National and international companies, including Visa, Microsoft, and Santander, will participate in the Brazilian central bank’s upcoming digital currency pilot project (CBDC).
The central bank released the final list of CBDC pilot participants on May 24. Participants were selected from 36 bids submitted by single corporations and consortia, “totalling more than 100 institutions.”
The total number of participants is 14, although some represent business groups. Microsoft, a tech giant based in the United States, Banco Inter, a Brazilian bank, and 7COMm, a digital technology corporation, are three of the 14 participants.
Visa, Santander, and several Brazilian finance institutions, including Ita Unibanco, BTG Pactual, and Banco Bradesco, are also participants.
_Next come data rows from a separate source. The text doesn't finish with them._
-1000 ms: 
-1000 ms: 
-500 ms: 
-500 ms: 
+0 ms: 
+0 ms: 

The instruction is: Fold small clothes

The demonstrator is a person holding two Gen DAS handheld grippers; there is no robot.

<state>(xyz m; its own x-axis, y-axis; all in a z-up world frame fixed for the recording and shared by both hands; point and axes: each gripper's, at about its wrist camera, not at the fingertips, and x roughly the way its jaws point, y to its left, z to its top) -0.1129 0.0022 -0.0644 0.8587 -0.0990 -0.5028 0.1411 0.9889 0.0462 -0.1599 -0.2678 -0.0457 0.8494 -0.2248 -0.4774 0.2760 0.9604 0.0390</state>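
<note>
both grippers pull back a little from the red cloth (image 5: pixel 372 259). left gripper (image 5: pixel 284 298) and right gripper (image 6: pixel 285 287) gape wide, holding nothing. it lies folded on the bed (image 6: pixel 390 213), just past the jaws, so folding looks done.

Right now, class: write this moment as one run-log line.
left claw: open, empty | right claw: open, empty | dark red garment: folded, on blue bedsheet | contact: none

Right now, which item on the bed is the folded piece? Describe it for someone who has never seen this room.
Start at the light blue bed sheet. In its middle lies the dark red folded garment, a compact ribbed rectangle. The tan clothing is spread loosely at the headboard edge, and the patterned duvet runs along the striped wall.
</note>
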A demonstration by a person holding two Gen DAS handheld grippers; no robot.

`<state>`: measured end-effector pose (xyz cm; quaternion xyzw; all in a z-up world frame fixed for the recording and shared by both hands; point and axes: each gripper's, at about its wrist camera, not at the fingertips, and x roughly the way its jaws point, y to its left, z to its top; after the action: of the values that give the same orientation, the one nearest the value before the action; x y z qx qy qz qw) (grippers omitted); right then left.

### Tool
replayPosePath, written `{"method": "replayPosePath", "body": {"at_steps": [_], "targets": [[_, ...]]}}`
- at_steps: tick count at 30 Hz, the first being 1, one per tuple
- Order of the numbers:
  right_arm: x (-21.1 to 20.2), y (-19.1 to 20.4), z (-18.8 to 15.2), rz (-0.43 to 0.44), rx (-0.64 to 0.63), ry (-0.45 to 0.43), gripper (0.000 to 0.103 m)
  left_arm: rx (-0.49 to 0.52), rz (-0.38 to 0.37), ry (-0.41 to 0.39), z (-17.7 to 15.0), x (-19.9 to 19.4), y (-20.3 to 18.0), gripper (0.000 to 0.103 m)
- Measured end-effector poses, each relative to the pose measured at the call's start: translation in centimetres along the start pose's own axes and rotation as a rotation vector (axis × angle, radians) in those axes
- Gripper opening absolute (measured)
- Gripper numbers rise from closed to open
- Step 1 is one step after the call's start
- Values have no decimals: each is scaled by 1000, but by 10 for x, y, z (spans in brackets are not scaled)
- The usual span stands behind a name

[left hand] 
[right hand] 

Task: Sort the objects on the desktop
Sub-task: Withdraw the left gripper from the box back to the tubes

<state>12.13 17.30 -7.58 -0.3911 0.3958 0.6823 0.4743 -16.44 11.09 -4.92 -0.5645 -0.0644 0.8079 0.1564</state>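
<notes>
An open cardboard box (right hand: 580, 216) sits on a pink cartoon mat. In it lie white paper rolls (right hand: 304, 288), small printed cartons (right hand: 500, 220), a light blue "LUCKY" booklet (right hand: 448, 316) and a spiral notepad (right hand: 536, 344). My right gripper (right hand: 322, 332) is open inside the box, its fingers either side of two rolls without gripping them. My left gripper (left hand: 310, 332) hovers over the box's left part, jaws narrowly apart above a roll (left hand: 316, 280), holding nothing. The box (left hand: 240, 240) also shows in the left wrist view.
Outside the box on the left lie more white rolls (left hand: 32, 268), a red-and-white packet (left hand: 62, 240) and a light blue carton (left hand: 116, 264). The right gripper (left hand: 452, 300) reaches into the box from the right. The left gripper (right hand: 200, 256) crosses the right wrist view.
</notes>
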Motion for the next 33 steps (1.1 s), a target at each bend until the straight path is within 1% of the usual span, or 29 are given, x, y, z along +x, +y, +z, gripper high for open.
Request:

In the current phase of the real digital pilot, the central bank will evaluate the platform’s privacy and programmability through a single use case: a delivery versus payment protocol for federal public securities.
In 2022, the Brazilian CBDC pilot was formally announced. The value of digital real would be pegged to the real, the national fiat currency. It would have a limited supply and be issued gradually.
The largest country in Latin America, with a population of 214 million, remains an attractive location for global crypto companies. In January, Mastercard and Binance collaborated to introduce a cryptocurrency prepaid card in the country.
Since March, Coinbase has partnered with local payment processors to offer cryptocurrency purchases and local currency deposits and withdrawals.
On May 19, the central bank granted Latam Gateway a license to operate as a payment institution and electronic money issuer. Latam Gateway is the payment provider for Binance in Brazil.